Another nice thing the spec could do is to list common metadata keys, such as Author, Title, Description etc. - so that content management systems have a reference from where to read such attributes.

2 Likes

I think I agree with all of @jonschlinkert’s comments here.

But since it will presumably be common to have “hybrid” documents with some metadata at the top, followed by CommonMark text, I wonder if it would make sense to have the spec define a recognizer for front-matter metadata, so that all CommonMark parsers would know to skip this and go right to to the text.

For example: if the document starts with a line containing ---, skip to the next line containing just --- or ..., and start parsing CommonMark after that.

This would fall far short of specifying a metadata format. Between the opening and closing metadata signs, you could have anything you like – so, you could use YAML, or JSON, or XML, or lua tables, or a custom key-value store. Parsing this would be application-specific, but conforming CommonMark parsers would know to skip it.

The advantage is that, with this feature, you could run your hybrid metadata/CommonMark file through any CommonMark parser and get good results, not the garbage that would result if the metadata were parsed as CommonMark.

5 Likes

There are several topics here reqesting an official “Do Not Even Attempt to Parse This Section” delimiter or block element.

That seems like the safer, saner choice.

2 Likes

Jekyll is the most popular program for static site generation according to https://www.staticgen.com/

As widely known here, it uses --- to --- for encasing YAML entries.

Any other programs that adopts the same format? The concept of treating --- to --- or ... as a ‘do not parse’ section for commonmark makes sense, but it pretty much a ‘do not parse’ command that could only be safely included in the top due to potential clash with --- horizontal rule (unless I am mistaken). Should there be a more general delimiter or fencing character for “do not parse” command?

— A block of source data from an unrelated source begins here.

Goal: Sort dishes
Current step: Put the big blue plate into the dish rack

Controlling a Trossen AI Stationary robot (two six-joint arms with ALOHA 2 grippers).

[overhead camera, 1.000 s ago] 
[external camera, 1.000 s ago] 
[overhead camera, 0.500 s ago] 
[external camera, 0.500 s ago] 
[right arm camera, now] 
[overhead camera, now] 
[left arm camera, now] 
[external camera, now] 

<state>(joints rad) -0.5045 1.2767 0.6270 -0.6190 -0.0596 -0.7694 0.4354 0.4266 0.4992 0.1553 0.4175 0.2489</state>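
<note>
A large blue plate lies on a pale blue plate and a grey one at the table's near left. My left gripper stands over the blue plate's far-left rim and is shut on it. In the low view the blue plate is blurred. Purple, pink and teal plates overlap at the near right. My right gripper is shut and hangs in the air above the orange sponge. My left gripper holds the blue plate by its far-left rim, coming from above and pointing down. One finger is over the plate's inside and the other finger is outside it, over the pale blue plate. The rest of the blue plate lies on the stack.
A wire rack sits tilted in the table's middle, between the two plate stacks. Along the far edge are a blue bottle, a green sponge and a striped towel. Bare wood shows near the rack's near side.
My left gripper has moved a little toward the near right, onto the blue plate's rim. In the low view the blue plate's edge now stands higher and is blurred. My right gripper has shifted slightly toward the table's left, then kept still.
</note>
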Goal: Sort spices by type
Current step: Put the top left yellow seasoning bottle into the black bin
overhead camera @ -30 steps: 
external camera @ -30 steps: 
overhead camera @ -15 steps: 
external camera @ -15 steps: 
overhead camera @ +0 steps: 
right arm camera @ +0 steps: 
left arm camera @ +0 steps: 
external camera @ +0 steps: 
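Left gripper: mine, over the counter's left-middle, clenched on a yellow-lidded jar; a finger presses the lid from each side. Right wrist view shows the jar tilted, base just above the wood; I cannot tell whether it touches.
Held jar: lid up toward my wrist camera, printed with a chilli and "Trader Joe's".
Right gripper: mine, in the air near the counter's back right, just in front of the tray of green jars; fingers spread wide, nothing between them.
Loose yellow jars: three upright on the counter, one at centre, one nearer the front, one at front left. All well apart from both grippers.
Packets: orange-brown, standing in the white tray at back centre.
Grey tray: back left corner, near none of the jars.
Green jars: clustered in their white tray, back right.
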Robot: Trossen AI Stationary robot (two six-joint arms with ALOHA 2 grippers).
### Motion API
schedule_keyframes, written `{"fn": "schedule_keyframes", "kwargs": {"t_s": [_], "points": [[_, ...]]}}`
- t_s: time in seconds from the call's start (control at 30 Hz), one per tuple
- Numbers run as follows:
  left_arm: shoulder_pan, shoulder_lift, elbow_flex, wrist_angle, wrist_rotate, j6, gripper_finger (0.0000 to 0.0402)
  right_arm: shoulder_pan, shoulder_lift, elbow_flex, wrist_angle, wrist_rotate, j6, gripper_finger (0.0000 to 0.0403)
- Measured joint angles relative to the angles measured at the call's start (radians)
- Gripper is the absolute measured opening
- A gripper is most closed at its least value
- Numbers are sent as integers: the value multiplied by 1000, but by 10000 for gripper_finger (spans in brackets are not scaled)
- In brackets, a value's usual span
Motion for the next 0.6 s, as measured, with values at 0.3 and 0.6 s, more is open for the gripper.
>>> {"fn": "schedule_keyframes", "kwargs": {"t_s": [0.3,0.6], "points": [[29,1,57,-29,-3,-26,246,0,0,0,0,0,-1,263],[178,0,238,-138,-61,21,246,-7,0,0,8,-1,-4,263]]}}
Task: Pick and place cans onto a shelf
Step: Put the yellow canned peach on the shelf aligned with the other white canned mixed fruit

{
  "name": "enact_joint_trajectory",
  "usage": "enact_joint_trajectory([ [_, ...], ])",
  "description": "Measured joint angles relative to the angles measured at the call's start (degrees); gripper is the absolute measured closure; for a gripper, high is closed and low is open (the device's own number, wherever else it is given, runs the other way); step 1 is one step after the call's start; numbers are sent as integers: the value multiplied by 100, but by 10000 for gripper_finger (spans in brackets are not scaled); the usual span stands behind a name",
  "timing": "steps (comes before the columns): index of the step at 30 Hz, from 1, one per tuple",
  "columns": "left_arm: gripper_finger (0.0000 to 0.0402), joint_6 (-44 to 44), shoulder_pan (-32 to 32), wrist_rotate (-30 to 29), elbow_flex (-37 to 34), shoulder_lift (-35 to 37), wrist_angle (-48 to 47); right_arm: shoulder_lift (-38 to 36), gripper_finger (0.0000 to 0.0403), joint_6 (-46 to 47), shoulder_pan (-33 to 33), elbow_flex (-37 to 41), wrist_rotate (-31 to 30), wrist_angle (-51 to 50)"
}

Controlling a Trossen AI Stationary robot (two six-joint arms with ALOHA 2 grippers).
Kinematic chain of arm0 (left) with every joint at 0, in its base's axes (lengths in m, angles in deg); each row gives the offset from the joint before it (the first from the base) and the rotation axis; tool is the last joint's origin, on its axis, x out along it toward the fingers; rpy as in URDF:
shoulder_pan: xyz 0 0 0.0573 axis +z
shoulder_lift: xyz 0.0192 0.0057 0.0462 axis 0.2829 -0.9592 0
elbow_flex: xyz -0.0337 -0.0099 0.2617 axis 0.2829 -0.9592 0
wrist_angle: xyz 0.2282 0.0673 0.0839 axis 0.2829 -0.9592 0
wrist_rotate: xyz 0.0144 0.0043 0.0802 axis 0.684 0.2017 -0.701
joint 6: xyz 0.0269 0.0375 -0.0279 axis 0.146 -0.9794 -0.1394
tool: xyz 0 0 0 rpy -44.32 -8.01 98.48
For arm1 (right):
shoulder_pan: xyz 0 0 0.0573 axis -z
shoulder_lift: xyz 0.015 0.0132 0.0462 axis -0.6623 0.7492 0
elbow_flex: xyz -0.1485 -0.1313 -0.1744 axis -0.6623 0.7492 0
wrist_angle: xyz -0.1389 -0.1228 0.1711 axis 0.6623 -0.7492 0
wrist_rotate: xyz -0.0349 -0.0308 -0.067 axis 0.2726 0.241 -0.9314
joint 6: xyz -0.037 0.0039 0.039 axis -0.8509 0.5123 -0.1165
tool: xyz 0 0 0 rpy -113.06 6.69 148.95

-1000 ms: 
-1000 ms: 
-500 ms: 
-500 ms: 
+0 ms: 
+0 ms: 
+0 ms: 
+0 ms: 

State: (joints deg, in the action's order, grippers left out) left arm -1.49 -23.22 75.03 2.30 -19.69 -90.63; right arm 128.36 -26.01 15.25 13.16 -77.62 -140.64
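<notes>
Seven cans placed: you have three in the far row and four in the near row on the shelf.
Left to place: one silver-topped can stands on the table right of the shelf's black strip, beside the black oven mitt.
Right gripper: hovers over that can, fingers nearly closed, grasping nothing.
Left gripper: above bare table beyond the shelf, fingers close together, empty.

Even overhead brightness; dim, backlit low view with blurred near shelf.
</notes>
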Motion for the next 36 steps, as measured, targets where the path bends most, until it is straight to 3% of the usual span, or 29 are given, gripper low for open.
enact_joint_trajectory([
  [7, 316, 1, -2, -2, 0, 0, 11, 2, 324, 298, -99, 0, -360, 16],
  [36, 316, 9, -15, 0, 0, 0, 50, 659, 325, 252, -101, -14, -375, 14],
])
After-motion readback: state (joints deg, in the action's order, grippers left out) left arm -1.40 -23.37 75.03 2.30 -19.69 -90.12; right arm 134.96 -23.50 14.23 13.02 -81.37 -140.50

Either way, Jekyll style “do not parse” section is a good approach for dealing with metadata in an impartial manner.


extra: could perhaps avoid the ‘clash with horizontal rule’ by simply disallowing for empty newlines between ---

+++ mofosyne [Nov 22 14 11:04 ]:

Any other programs that adopts the same format?

Among those known to me: Pandoc, Hakyll, Gitit.

Some other implementations were mentioned by @lu_zero in the document titles topic.

Also, Middleman.

Okay, well it seems pretty clear then. “Do not parse or show” :

http://talk.commonmark.org/t/jekyll-style-do-not-show-sections/918

This is not quite a “Do not parse, but show” island. But rather this is “Do not parse or show” island. We need a different syntax for those who wants a “no parsing but show in html”.

The “Do not parse or show” will be useful for comments, application specific metadata, etc…

It is recommended to have a implementers guide for a general concensous for optional metadata interpretion, so that most simple documents can have readable metadata (e.g. stripped down YAML). But the core of common mark will not include metadata interpretation (could have a hook thought).

If you want to render the data as HTML, why not just use a description list?

That’s fine. What I meant, is for those who just want text to directly go straight to html/doc/etc… without any parsing (but not hidden for external parsing). (e.g. a no markdown island). Not visual metadata.

No-Markdown islands are altogether different kind of data, closer to code blocks than the type of meta data used by Jekyll. For reference, there’s already a topic about no-Markdown islands. I agree that (since these two features are quite different) they should have different syntax.